> [What the task requires] Beginning with the line that holds "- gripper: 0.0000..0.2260" in the data below, give again every line through the one that holds "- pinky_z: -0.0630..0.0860", exactly as written.

> [Source material]
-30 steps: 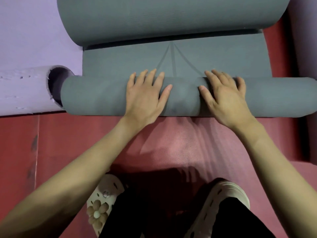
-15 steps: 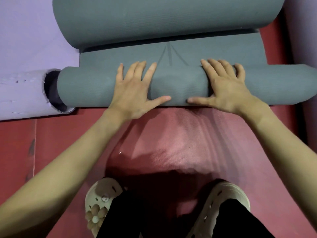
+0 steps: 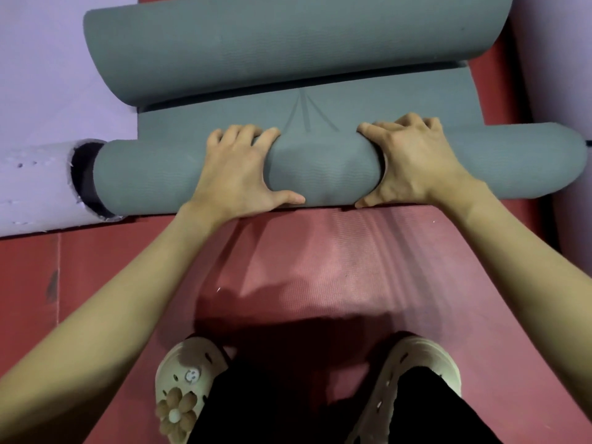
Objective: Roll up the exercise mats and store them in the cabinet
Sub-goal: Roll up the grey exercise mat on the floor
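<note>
From the head view, the left hand [image 3: 238, 174] and right hand [image 3: 413, 161] are both gripping the grey mat roll [image 3: 320, 174] mid-span, fingers curling over its far side. It's lying across the red mat [image 3: 320, 267]; the foam is looking soft and light, dimpling between the hands, so wider holds would likely be keeping it straighter.

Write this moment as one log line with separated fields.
step: rolling | left hand: grips grey foam mat roll | right hand: grips roll | mat: partly rolled | under: red floor mat

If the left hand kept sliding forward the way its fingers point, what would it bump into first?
Probably the other rolled-up end of the grey mat. The left hand grips the near roll, and only a short flat strip lies between the two rolls.
</note>
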Action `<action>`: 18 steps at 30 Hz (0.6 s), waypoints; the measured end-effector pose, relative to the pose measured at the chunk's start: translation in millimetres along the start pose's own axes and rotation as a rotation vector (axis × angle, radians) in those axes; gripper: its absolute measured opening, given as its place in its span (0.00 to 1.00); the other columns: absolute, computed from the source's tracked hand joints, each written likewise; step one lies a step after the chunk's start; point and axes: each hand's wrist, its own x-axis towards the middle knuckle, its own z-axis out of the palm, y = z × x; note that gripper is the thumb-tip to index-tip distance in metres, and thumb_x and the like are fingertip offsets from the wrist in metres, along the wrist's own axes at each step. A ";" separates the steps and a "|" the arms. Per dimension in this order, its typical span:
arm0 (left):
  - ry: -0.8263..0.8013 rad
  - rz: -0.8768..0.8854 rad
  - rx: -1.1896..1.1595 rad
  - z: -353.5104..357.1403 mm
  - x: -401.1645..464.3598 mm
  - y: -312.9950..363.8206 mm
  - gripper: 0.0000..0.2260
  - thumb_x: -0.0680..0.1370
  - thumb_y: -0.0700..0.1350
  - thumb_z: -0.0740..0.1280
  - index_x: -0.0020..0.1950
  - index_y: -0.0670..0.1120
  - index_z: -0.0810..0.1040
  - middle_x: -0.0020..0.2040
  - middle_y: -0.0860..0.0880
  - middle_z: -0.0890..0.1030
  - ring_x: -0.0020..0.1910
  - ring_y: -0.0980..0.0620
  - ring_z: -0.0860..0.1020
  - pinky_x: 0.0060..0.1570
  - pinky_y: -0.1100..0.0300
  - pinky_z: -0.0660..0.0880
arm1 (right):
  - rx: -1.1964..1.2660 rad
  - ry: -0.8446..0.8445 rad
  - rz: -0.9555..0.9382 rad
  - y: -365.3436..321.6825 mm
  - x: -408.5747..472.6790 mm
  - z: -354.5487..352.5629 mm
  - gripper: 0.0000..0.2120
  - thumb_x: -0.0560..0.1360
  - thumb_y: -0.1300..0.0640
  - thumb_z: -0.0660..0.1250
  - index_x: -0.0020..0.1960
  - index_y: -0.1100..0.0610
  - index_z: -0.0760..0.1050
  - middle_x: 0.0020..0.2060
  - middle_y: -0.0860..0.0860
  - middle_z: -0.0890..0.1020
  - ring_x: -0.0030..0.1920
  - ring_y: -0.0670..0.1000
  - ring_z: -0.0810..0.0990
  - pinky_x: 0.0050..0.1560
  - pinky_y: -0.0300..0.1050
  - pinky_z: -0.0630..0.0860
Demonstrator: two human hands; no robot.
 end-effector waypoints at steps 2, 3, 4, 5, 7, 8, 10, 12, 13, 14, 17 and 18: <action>0.012 0.005 -0.005 2.3 -15.1 3.7 0.50 0.57 0.80 0.58 0.69 0.48 0.70 0.61 0.46 0.76 0.62 0.44 0.71 0.65 0.47 0.62 | 0.024 0.003 -0.001 -3.5 -16.2 4.1 0.52 0.48 0.27 0.73 0.66 0.49 0.68 0.58 0.48 0.78 0.59 0.61 0.72 0.58 0.56 0.64; 0.025 0.015 -0.006 3.8 -24.3 5.8 0.49 0.58 0.79 0.59 0.69 0.48 0.71 0.60 0.46 0.76 0.62 0.44 0.72 0.64 0.48 0.62 | 0.033 0.002 0.001 -5.9 -25.5 6.3 0.52 0.48 0.27 0.73 0.67 0.49 0.68 0.59 0.47 0.78 0.59 0.60 0.72 0.58 0.56 0.64; 0.037 0.024 -0.011 5.3 -34.0 8.4 0.49 0.58 0.79 0.60 0.69 0.48 0.72 0.60 0.47 0.76 0.61 0.44 0.72 0.63 0.48 0.62 | 0.040 -0.002 0.003 -8.7 -35.2 8.6 0.52 0.48 0.26 0.73 0.67 0.48 0.68 0.58 0.46 0.78 0.59 0.60 0.72 0.58 0.56 0.64; 0.041 0.031 -0.020 6.8 -43.6 11.4 0.48 0.58 0.78 0.61 0.68 0.48 0.72 0.60 0.47 0.77 0.61 0.44 0.73 0.63 0.48 0.62 | 0.046 -0.011 0.007 -11.3 -44.6 11.2 0.52 0.48 0.26 0.73 0.67 0.48 0.68 0.58 0.46 0.78 0.59 0.60 0.73 0.58 0.56 0.65; 0.019 0.032 -0.028 9.7 -61.0 17.6 0.48 0.58 0.78 0.61 0.68 0.47 0.73 0.60 0.46 0.77 0.61 0.43 0.73 0.64 0.47 0.62 | 0.051 -0.041 0.018 -16.6 -61.7 16.9 0.54 0.47 0.25 0.70 0.68 0.47 0.67 0.58 0.45 0.78 0.58 0.59 0.72 0.58 0.56 0.65; 0.002 0.030 -0.025 11.0 -67.9 20.0 0.48 0.58 0.77 0.61 0.68 0.47 0.73 0.60 0.46 0.77 0.61 0.43 0.73 0.65 0.46 0.62 | 0.053 -0.054 0.022 -19.2 -68.9 20.1 0.55 0.47 0.25 0.68 0.69 0.47 0.67 0.58 0.44 0.78 0.58 0.58 0.72 0.58 0.56 0.66; -0.034 0.025 -0.016 12.7 -76.9 23.0 0.48 0.59 0.77 0.60 0.69 0.47 0.72 0.62 0.46 0.76 0.63 0.44 0.71 0.68 0.46 0.60 | 0.065 -0.075 0.032 -23.6 -78.5 24.9 0.55 0.47 0.26 0.71 0.70 0.47 0.66 0.59 0.44 0.77 0.59 0.58 0.72 0.58 0.56 0.65; -0.063 0.012 -0.021 12.9 -81.2 25.4 0.48 0.61 0.76 0.60 0.72 0.47 0.68 0.65 0.45 0.73 0.66 0.44 0.69 0.71 0.46 0.57 | 0.093 -0.095 0.044 -25.3 -79.7 24.6 0.55 0.48 0.28 0.74 0.71 0.47 0.66 0.60 0.44 0.77 0.60 0.58 0.71 0.60 0.57 0.64; -0.067 0.004 -0.028 12.9 -82.1 27.6 0.47 0.62 0.76 0.61 0.73 0.48 0.66 0.67 0.45 0.72 0.68 0.44 0.68 0.72 0.45 0.56 | 0.115 -0.109 0.053 -24.4 -77.2 22.5 0.55 0.48 0.29 0.74 0.71 0.47 0.65 0.61 0.44 0.76 0.61 0.58 0.71 0.61 0.57 0.64; -0.064 0.000 -0.029 13.1 -82.6 30.4 0.46 0.64 0.75 0.60 0.75 0.49 0.64 0.69 0.44 0.71 0.70 0.44 0.66 0.73 0.43 0.56 | 0.138 -0.127 0.061 -23.2 -73.4 20.0 0.55 0.47 0.28 0.74 0.70 0.47 0.66 0.61 0.44 0.76 0.61 0.58 0.71 0.62 0.57 0.64; -0.043 0.017 0.018 16.0 -81.3 39.0 0.39 0.74 0.72 0.52 0.78 0.51 0.59 0.76 0.43 0.64 0.76 0.43 0.59 0.74 0.39 0.51 | 0.179 -0.177 0.056 -20.7 -62.2 11.7 0.54 0.48 0.29 0.75 0.70 0.47 0.65 0.62 0.46 0.76 0.61 0.58 0.72 0.63 0.56 0.63; -0.036 0.016 0.032 17.2 -78.8 39.4 0.36 0.76 0.71 0.49 0.78 0.52 0.58 0.77 0.44 0.62 0.77 0.43 0.57 0.74 0.39 0.50 | 0.186 -0.185 0.054 -21.1 -60.4 10.0 0.55 0.50 0.30 0.76 0.72 0.48 0.64 0.64 0.48 0.75 0.63 0.58 0.71 0.64 0.55 0.62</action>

> [Answer space]
  - gripper: 0.0000..0.2260
  - thumb_x: -0.0680..0.1370
  - thumb_y: -0.0700..0.1350
  - thumb_z: -0.0740..0.1280
  - index_x: -0.0020..0.1950
  - index_y: -0.0670..0.1120
  - index_z: -0.0810..0.1040
  - middle_x: -0.0020..0.2040
  - middle_y: -0.0860..0.0880
  - middle_z: -0.0890..0.1030
  - ring_x: -0.0020..0.1910
  - ring_y: -0.0980..0.0620
  - ring_z: -0.0860..0.1020
  - pinky_x: 0.0060..0.1570
  - pinky_y: -0.1100..0.0300
  - pinky_z: -0.0660..0.0880
arm1 (right):
  - rx: -1.1964..1.2660 rad
  - ry: -0.8446..0.8445 rad
  - rz: -0.9555..0.9382 rad
  - y: -365.3436..321.6825 mm
  - x: -408.5747..472.6790 mm
  - z: -354.5487..352.5629 mm
  - gripper: 0.0000..0.2120
  - thumb_x: -0.0560..0.1360
  - thumb_y: -0.1300..0.0640
  - thumb_z: -0.0660..0.1250
  - index_x: -0.0020..0.1960
  - index_y: -0.1100..0.0610
  - index_z: -0.0760..0.1050
  - middle_x: 0.0020..0.2060
  - middle_y: -0.0860..0.0860
  - middle_z: -0.0890..0.1020
  - ring_x: -0.0030..0.1920
  - ring_y: -0.0670..0.1000
  - ring_z: -0.0810..0.0990
  - pinky_x: 0.0050..0.1560
  - pinky_y: -0.0300..0.1050
  - pinky_z: -0.0630..0.0860

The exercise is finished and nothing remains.